= Northern Conference cricket team =

New Zealand cricket team

The Northern Conference cricket team played first-class and List A cricket in New Zealand in the 1997–98 and 1998–99 seasons.

==Background==
New Zealand Cricket established the Shell Conference in 1997 in response to two problems. First, the Shell Trophy (also known as the Plunket Shield), the first-class competition contested by the six major association teams, was becoming expensive to run in its double round robin format. Second, it was felt that the standard of New Zealand cricket would be improved by holding a competition in which the six teams combined to make three teams, and adding a team from overseas to make a four-team single round robin format.

The three domestic teams were:
- Northern Conference, which selected its players from Northern Districts and Auckland
- Central Conference, which selected its players from Central Districts and Wellington
- Southern Conference, which selected its players from Canterbury and Otago

The overseas teams were Bangladesh in 1997–98 and Pakistan A in 1998–99.

The format was abandoned after the 1998–99 season. In 2000–01 the Plunket Shield resumed its place as New Zealand’s only first-class competition, returning to its double round robin format.

==Playing record==
Northern Conference played seven first-class matches, winning two, drawing four and losing one.

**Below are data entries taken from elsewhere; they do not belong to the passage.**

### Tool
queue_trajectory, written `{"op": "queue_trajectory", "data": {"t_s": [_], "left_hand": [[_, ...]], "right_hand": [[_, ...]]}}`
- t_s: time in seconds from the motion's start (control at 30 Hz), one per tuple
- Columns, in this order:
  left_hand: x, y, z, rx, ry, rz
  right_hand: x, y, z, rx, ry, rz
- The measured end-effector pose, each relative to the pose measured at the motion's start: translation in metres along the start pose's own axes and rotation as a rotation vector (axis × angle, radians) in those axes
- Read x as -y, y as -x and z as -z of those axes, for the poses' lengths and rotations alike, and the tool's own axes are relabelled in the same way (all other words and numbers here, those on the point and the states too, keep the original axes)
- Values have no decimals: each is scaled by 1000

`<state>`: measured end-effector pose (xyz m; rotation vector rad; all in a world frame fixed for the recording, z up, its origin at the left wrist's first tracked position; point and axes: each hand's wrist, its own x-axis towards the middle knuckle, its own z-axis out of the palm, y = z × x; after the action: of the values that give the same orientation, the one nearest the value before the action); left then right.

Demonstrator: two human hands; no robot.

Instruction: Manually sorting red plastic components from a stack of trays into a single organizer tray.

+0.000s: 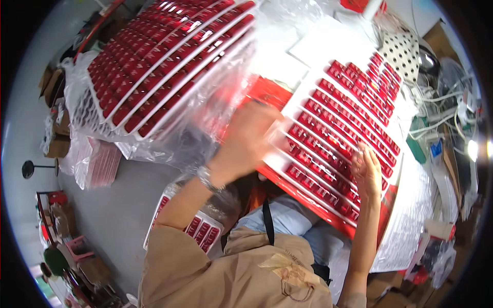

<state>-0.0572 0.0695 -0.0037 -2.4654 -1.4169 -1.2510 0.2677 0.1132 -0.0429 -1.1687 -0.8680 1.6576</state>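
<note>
A white tray [280, 162] with slanting rows of small glossy dark-red pieces [321, 131] lies before me on a red surface [303, 197]. My left hand [251, 136], with a bracelet at the wrist, is over the tray's left edge. Motion smears its fingers, so its grip cannot be made out. Above the right part of the rows is my right hand [367, 172], its fingers curled and pressed together. Whatever may be between those fingertips is too small to name.
At the upper left, a large stack [169, 61] of similar filled trays sits in clear plastic wrap. Another filled tray [203, 232] is low beside my left arm. White stacked sheets [408, 226] stand at right, near cables [447, 120] and a polka-dot cloth [399, 54].
</note>
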Motion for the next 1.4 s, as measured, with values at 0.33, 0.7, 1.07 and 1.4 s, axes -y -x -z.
{"op": "queue_trajectory", "data": {"t_s": [0.33, 0.7, 1.07, 1.4], "left_hand": [[95, -61, 135, -66, -1044, 426], [37, -58, 94, -374, -146, 438], [-47, 34, -9, 106, 920, 629], [-15, 34, -25, 499, -36, 59]], "right_hand": [[-1, 3, -12, 20, 10, 65], [49, 33, -104, -71, 122, 456], [27, 66, -103, 387, 878, 704], [48, 48, 2, -171, 246, 345]]}}
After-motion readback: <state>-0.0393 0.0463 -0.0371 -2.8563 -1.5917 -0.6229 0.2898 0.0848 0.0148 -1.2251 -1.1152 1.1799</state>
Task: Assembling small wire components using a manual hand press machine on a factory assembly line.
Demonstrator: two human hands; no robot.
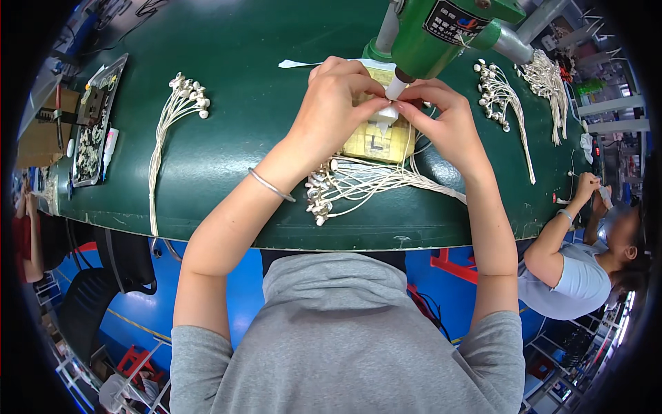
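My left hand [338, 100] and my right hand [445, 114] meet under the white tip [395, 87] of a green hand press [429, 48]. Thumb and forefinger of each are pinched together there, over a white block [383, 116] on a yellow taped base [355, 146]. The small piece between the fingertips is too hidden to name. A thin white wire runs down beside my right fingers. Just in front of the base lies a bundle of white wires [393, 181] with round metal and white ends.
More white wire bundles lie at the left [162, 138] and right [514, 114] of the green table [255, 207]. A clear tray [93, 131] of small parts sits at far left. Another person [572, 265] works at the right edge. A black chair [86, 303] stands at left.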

They played four List A matches, winning the first two and losing the next two.

1997–98: Captained by Dion Nash, Northern Conference won the first-class competition in 1997–98. They won their first two matches—Bangladesh by an innings and Southern Conference by 86 runs—and finished on top of the table after the round robin, then drew the final against Southern Conference with a first-innings lead.

Of the seven centuries scored in the competition, Northern Conference batsmen scored four: two to Mark Bailey and one each to Nash and Blair Pocock. Of the 10 bowlers who took 10 or more wickets in the competition, four were Northern Conference bowlers, of whom Mark Haslam had the best average, 13 wickets at 13.23.

1998–99: Again captained by Nash in 1998–99, Northern Conference drew their first match when a sub-standard pitch caused its abandonment, and drew their last, which was curtailed by rain. In between they lost by an innings to Central Conference. They finished last. None of their batsmen scored a century, and their best bowler was Daniel Vettori, who took nine wickets.